2026 Releases#

2026 builds on the foundation of 2025 to improve the ergonomics of data access, querying, and metrics, and clean up some APIs that seemed good at the time, while making it even easier to use LensKit for recommendation scenarios besides ID-based personalized recommendation.

There are no new major paradigm shifts, though — pipelines, datasets, and components work as they do in the 2025 series, but with more features, some rough corners polished off the interfaces, and hopefully fewer bugs.

2026.0.0#

Breaking Changes#

  • The Trainable protocol now has a separate method is_trained() to query if a component has been trained, and responsibility for skipping retraining of already-trained components when retrain is False has been moved from individual components to lenskit.pipeline.Pipeline.train() (🐞 1042, ⛙ 1044).

    The pipeline builder will issue a warning if a component implements train() but not is_trained().

  • Pipeline configurations serialized with previous versions cannot be re-loaded in LensKit 2026, due to moves of module paths. Import path canonicalization (🐞 948) reduces the risk of such breakage in future releases. Handwritten configurations will often still work.

  • Many submodules (such as most modules under lenskit.pipeline) have been renamed to be private modules. Code importing from their original locations will need to be updated to import from the higher-level module (🐞 947).

  • LensKit now requires Python 3.12 or newer, along with NumPy 2.x, Pandas 2.3 or newer, and SciPy 1.13 or newer (see Dependency Versioning, ⛙ 954).
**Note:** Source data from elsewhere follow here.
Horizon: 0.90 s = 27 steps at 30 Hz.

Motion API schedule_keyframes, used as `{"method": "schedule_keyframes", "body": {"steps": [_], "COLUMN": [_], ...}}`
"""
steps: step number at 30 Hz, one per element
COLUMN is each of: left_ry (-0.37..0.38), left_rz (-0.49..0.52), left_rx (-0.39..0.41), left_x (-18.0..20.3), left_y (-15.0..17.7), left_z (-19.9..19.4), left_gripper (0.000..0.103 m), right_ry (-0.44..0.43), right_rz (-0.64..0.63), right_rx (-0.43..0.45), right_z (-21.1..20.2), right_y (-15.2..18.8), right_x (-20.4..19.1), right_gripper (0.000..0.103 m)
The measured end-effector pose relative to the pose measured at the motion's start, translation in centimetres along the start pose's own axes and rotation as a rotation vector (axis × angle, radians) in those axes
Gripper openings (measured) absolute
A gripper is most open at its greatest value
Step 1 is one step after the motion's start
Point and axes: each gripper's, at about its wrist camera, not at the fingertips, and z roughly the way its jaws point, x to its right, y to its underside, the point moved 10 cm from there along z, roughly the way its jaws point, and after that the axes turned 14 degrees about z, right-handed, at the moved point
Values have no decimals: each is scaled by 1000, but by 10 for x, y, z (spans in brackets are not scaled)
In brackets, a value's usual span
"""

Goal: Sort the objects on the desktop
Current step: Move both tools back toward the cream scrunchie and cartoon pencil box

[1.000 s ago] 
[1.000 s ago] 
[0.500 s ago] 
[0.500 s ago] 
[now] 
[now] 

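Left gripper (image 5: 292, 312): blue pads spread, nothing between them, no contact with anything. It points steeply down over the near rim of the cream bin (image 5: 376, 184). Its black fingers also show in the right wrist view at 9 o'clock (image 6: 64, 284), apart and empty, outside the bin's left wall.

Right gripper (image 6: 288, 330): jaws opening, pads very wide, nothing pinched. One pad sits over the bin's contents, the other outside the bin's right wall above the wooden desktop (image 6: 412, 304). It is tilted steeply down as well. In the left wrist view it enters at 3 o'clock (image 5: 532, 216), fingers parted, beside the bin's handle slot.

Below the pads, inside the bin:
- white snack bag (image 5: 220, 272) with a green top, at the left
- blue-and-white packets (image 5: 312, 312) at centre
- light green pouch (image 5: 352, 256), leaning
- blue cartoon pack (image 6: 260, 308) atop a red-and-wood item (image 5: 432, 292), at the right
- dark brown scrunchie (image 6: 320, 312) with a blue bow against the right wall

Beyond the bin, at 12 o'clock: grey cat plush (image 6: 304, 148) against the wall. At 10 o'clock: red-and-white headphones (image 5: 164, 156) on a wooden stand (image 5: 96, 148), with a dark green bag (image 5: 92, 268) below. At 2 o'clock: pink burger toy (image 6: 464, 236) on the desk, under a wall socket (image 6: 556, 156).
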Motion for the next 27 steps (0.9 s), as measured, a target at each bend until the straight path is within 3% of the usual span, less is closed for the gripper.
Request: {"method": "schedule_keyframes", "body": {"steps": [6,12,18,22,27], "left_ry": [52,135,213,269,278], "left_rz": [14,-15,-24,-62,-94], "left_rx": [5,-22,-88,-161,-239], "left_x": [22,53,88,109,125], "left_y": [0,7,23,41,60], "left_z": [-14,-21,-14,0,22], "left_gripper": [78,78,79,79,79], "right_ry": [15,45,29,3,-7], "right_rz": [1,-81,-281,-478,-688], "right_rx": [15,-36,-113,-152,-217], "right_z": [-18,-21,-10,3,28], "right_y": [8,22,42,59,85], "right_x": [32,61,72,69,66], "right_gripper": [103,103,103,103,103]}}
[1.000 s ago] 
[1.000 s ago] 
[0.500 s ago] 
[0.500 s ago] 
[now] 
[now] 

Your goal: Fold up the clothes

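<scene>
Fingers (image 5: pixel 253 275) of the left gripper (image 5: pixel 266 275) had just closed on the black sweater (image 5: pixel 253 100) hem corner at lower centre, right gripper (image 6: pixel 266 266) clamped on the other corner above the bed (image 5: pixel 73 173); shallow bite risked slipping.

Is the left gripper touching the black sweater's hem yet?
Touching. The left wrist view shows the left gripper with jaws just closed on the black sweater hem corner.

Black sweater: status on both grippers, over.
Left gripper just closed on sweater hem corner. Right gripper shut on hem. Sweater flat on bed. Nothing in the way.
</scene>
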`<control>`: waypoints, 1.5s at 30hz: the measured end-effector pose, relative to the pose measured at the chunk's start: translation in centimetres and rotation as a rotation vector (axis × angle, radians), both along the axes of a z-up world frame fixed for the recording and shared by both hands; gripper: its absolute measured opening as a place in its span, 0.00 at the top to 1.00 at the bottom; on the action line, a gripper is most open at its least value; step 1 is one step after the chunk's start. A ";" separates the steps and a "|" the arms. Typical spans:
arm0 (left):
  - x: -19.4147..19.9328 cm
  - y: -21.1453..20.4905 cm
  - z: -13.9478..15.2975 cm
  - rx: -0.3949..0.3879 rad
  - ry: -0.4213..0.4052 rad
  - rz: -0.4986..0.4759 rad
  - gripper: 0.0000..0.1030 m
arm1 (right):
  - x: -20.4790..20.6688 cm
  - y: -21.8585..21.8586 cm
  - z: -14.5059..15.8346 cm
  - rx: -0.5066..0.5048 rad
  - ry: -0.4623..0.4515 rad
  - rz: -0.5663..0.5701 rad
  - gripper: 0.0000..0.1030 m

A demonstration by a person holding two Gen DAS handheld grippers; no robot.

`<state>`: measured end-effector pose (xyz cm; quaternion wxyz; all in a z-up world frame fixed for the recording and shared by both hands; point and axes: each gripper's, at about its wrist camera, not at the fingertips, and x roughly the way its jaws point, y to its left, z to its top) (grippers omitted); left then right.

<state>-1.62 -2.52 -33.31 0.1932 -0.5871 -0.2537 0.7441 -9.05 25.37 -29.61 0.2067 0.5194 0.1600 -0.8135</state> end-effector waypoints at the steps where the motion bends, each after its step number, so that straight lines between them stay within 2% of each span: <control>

  • We no longer publish 32-bit binary wheels.

  • Removed DecomposedMetric, as the Metric interface is now decomposed. All metrics based on listwise measurements or intermediate results should directly extend from Metric or ListMetric. (⛙ 983)

  • GlobalMetric no longer inherits from Metric, and may be removed in a future release.

  • Stopped providing wheels for macOS on Intel. Users who still need to run LensKit on Intel-based Macs should use the Conda packages (available in conda-forge and prefix.dev).

  • Removed the deprecated lenskit.training.IterativeTraining base class in favor of lenskit.training.UsesTrainer.

  • Component class members have been renamed to no longer use the Scikit-Learn pattern of trailing _ in their names.

  • Removed the lenskit.stats.argtopn function (🐞 833). lenskit.data.ItemList.top_n() now uses a Rust-accelerated top-N implementation (⛙ 1049).

  • lenskit.data.ItemList.to_arrow() no longer accepts mappings for its optional columns argument, sequences of names are used instead (⛙ 1052).

New Features#

  • Added environment variables to TrainingOptions, along with the env_var() method to query them. This allows for open-ended configuration of training processes.

  • Added support for free-threaded Python, including binary distributions for Python 3.14t on Linux and macOS (🐞 916, ⛙ 1022).

  • Added support for parallel batch inference using thread pools on free-threaded Python (🐞 921, ⛙ 1025).

  • Added LightGCN support to FlexMF (🐞 1019, ⛙ 1033).

Performance Changes#

  • lenskit.data.RelationshipSet.co_occurrances() is much faster and uses parallel computation, at the expense of increased memory use in the symmetric (non-ordered) case (🐞 970, ⛙ 1007).

Minor Changes#

  • Pipeline type-checking for ArrayLike component inputs no longer works, due to a breaking change in NumPy 2.4. No LensKit components used ArrayLike as an input or output data type.

  • Pipeline component inputs with default values can now have missing inputs (🐞 1000, ⛙ 1001).

  • Rust progress updates now use a background thread to simplify logic and keep locks out of the work path (⛙ 1008).

  • Fixed a bug saving item list collections of emtpy item lists to Parquet files (🐞 1051, ⛙ 1052).